Bailey, the author’s hard hunting black Lab, is shown with a limit of rooster pheasants taken on a hunt in November.  Last week Bailey had a seizure after working hard all day, caused by what the veterinarian believes is hypoglycemia. (Courtesy photo)

YAKIMA, Wash. -- Back in the late 1960s my dad and I hunted pheasants behind a fat Brittany spaniel that, on her best day, could hunt about two fields before she was spent. Frankly she was not much help when it came to finding birds or retrieving them. But she did love the hunt.

Since then I have hunted with many, many bird dogs. Some of them were mine, and some were those of hunting buddies and acquaintances. Most were decent dogs. Some were incredibly good hunters. A couple were more trouble than they were worth.

I wouldn’t rate any of my own dogs in the fantastic category, but virtually all of them have been good hunters, and for the most part I was always glad to have them with me.

The first dog I had that was all mine was a yellow Lab named Zeb. He had his quirks, but he was a pretty darned good hunter. He and I hunted pheasants and ducks throughout Eastern Washington, and I lost track of how many birds he retrieved in his lifetime.

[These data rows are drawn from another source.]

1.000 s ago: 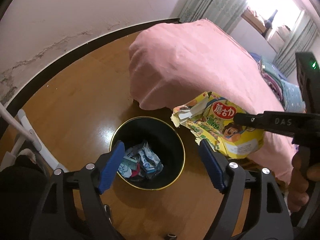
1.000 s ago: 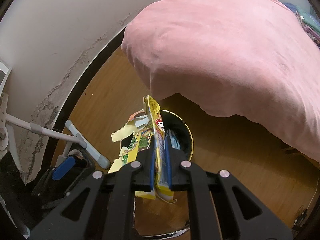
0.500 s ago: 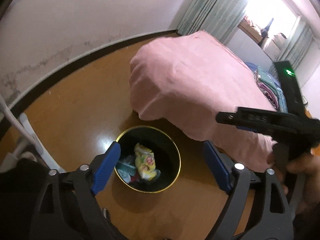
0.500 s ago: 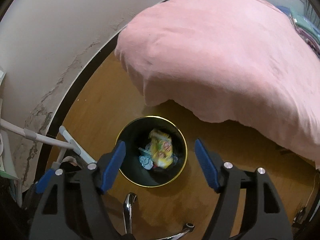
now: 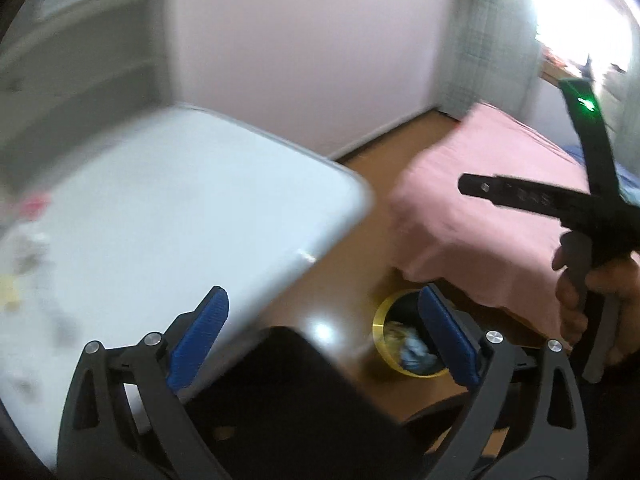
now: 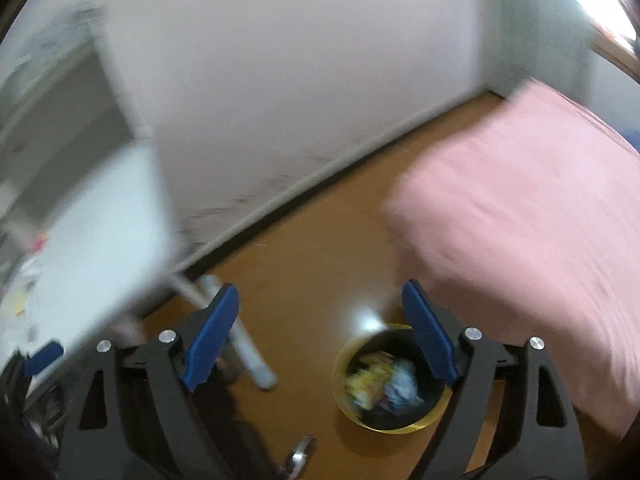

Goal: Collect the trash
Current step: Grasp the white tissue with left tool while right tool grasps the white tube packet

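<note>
Hunting for more trash: both grippers, left (image 5: 320, 334) and right (image 6: 320, 334), spread wide and empty; the bin (image 6: 390, 380) sits lower right, and the table (image 5: 160, 220) at left likely comes next.

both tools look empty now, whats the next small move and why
Probably swing toward the white table and pick out a scrap there. Both the left tool and right tool are open and empty, the yellow wrapper lies in the trash can, and blurred bits lie on the table's left side.

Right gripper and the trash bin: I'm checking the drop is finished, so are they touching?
Apart. In the right wrist view the right gripper is open and empty, well above the bin on the floor.
</note>
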`<state>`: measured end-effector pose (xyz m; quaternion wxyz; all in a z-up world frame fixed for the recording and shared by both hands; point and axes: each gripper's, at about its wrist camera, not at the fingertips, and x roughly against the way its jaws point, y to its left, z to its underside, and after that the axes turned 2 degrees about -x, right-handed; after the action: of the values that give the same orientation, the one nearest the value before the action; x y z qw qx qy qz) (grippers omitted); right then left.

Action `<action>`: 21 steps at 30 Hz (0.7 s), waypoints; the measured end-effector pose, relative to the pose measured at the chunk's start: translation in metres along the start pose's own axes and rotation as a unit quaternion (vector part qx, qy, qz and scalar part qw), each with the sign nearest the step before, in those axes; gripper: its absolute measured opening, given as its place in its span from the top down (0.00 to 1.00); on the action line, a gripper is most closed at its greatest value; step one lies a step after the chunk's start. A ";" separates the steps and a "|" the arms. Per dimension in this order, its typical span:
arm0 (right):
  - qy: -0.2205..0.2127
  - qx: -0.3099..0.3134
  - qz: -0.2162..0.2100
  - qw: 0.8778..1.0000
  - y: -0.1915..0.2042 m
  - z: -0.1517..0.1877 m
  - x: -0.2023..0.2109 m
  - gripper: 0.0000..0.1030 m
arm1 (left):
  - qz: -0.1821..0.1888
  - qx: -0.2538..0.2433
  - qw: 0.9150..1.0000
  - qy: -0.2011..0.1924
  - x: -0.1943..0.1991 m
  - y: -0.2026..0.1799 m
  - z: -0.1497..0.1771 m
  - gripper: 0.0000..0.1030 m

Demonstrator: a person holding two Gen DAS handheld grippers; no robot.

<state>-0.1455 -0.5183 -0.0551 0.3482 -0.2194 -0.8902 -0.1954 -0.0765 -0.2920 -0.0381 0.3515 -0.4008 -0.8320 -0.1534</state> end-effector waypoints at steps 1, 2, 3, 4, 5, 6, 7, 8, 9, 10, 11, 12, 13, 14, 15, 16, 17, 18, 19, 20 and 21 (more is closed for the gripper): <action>0.000 0.015 -0.019 1.000 0.020 -0.003 0.001 0.20 | -0.018 0.006 1.000 0.000 0.013 0.016 -0.002 0.09; 0.002 0.039 -0.051 0.998 0.048 -0.006 0.002 0.20 | -0.045 0.016 0.999 -0.004 0.031 0.041 -0.003 0.09; 0.003 0.056 -0.071 0.996 0.068 -0.008 0.002 0.20 | -0.061 0.024 0.998 -0.009 0.043 0.058 -0.002 0.08; 0.006 0.088 -0.105 0.991 0.104 -0.009 0.002 0.19 | -0.076 0.032 0.997 -0.013 0.053 0.073 0.000 0.08; 0.010 0.106 -0.121 0.987 0.124 -0.010 0.001 0.19 | -0.106 0.048 0.993 -0.017 0.067 0.100 0.004 0.08; 0.017 0.130 -0.146 0.981 0.156 -0.009 -0.003 0.19 | -0.124 0.058 0.990 -0.019 0.075 0.116 0.009 0.08; 0.024 0.142 -0.162 0.976 0.175 -0.008 -0.005 0.19 | -0.144 0.070 0.987 -0.020 0.083 0.133 0.014 0.08; 0.034 0.157 -0.181 0.970 0.198 -0.007 -0.010 0.19 | -0.172 0.098 0.980 -0.020 0.094 0.160 0.025 0.08; 0.043 0.170 -0.196 0.965 0.218 -0.005 -0.014 0.19 | -0.180 0.121 0.976 -0.019 0.100 0.177 0.033 0.08; 0.053 0.188 -0.210 0.958 0.242 0.000 -0.020 0.19 | -0.183 0.141 0.973 -0.016 0.104 0.192 0.041 0.08; 0.062 0.208 -0.216 0.952 0.263 0.006 -0.026 0.19 | -0.187 0.167 0.968 -0.010 0.108 0.210 0.051 0.08; 0.067 0.220 -0.217 0.949 0.275 0.011 -0.029 0.19 | -0.193 0.185 0.964 -0.007 0.112 0.225 0.062 0.08; 0.075 0.234 -0.220 0.944 0.291 0.018 -0.035 0.19 | -0.198 0.195 0.961 -0.004 0.116 0.234 0.069 0.08; 0.083 0.248 -0.223 0.939 0.305 0.025 -0.039 0.19 | -0.201 0.208 0.957 -0.002 0.119 0.244 0.078 0.08; 0.089 0.262 -0.222 0.935 0.316 0.033 -0.043 0.19 | -0.199 0.219 0.955 0.001 0.120 0.251 0.085 0.08; 0.092 0.270 -0.218 0.933 0.324 0.038 -0.046 0.19 | -0.196 0.227 0.954 0.003 0.121 0.255 0.090 0.08; 0.096 0.279 -0.215 0.931 0.331 0.042 -0.051 0.21 | -0.192 0.237 0.952 0.004 0.121 0.260 0.094 0.08; 0.100 0.285 -0.215 0.929 0.336 0.045 -0.054 0.23 | -0.189 0.243 0.951 0.006 0.120 0.263 0.096 0.08; 0.106 0.293 -0.211 0.926 0.341 0.049 -0.059 0.28 | -0.188 0.244 0.951 0.007 0.123 0.264 0.097 0.08; 0.110 0.300 -0.207 0.925 0.345 0.053 -0.063 0.32 | -0.188 0.242 0.952 0.008 0.119 0.262 0.097 0.08; 0.112 0.306 -0.202 0.923 0.348 0.055 -0.066 0.35 | -0.187 0.236 0.954 0.008 0.116 0.258 0.096 0.08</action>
<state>0.0520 -0.2196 -0.0716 0.4490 0.1061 -0.8872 -0.0031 0.0290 -0.0122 -0.0304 0.4078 -0.1427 -0.9016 -0.0189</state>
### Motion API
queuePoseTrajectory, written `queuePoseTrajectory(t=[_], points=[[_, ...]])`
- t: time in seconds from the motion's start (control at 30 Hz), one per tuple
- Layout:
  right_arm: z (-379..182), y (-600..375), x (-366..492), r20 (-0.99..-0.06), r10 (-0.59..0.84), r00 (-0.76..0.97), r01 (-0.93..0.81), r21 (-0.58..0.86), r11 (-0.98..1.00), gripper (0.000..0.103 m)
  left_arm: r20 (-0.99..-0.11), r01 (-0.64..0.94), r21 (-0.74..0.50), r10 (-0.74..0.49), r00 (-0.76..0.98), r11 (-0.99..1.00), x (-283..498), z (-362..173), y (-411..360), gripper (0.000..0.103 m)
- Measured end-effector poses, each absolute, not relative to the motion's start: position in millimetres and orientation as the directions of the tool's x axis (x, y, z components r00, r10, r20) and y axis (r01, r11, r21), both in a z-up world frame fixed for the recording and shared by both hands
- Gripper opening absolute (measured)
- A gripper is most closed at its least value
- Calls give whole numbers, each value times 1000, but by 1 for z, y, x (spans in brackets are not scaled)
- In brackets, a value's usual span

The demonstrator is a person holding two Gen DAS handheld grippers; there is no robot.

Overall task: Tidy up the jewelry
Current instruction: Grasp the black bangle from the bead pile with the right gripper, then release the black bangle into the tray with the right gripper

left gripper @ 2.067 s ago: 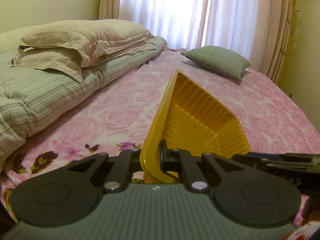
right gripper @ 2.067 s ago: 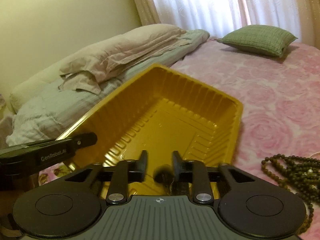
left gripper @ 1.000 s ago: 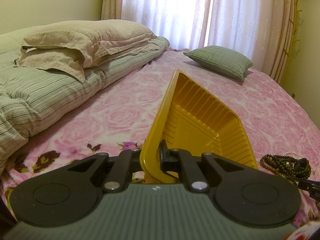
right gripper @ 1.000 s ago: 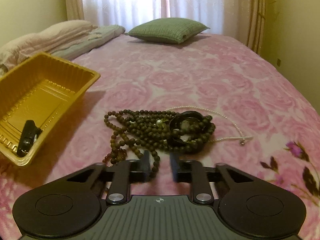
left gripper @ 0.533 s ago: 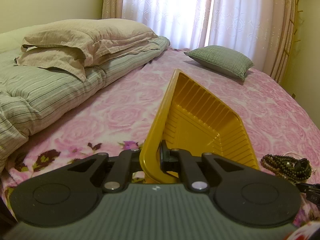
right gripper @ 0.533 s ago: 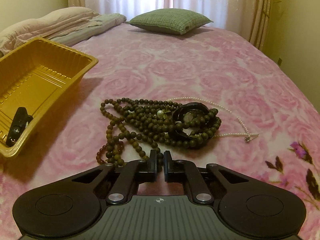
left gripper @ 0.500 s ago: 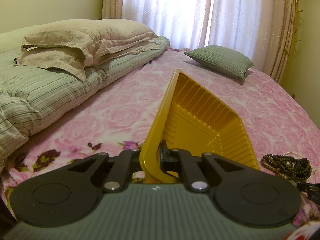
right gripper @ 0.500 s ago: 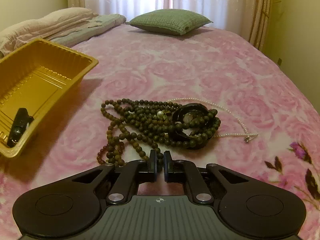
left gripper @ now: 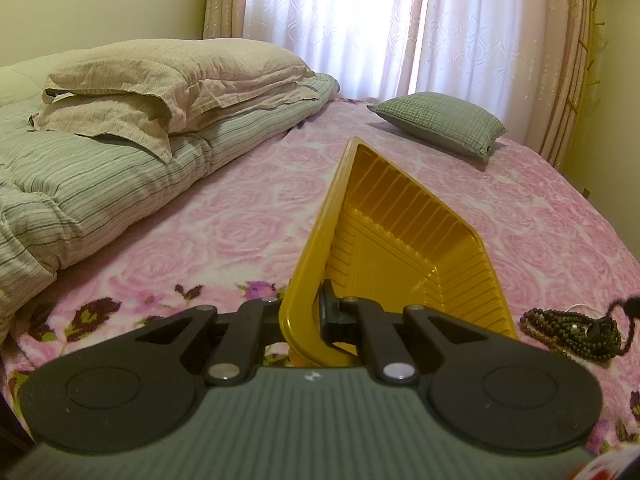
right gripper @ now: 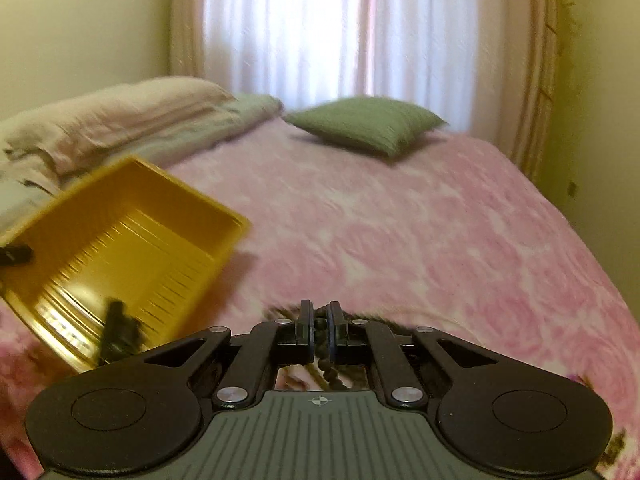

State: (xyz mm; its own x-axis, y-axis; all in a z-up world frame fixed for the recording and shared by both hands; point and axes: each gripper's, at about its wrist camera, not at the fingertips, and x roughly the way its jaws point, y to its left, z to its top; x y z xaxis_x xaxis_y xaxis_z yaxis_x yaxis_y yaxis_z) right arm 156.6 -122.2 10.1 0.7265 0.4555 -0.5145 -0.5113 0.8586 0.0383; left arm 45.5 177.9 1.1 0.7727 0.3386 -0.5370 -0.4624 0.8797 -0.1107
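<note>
yellow tray point(right gripper: 120, 236) on pink bedspread point(right gripper: 400, 240), tilted; 1 small black item point(right gripper: 118, 330) inside, blurred, can't id. left gripper point(left gripper: 306, 316) clamped tight on tray's near rim. right gripper point(right gripper: 319, 330) pinched shut on dark bead strand point(right gripper: 326, 364). rest of bead necklaces point(left gripper: 572, 332) piled on bedspread just right of tray.

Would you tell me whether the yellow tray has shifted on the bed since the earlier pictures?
No. In the left wrist view the yellow tray keeps its place against the green cushion.
</note>
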Motion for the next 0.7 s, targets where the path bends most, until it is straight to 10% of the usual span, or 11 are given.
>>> queuePoseTrajectory(t=[0.7], points=[[24,0,145,-455,761,463,-759,239,605,9,-537,-462,-116,336,774,879,44,0,178,7]])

There were some years in the early 80’s when he and I would bag over 40 pheasants a year. Both of us were in good shape, and if I could keep up with Zeb I was pretty much assured of getting a shot at a rooster when he hit the scent trail.

My next dog, Sam, a black Lab that was given to me as an adult, may have been the hardest hunter I had. Unfortunately I only had a couple good years with her before bone cancer took her.

Most of my other dogs have been pretty healthy, but my last two Labs, both yellows (I don’t believe color has anything to do with it by the way), had their hunting careers shortened by health problems.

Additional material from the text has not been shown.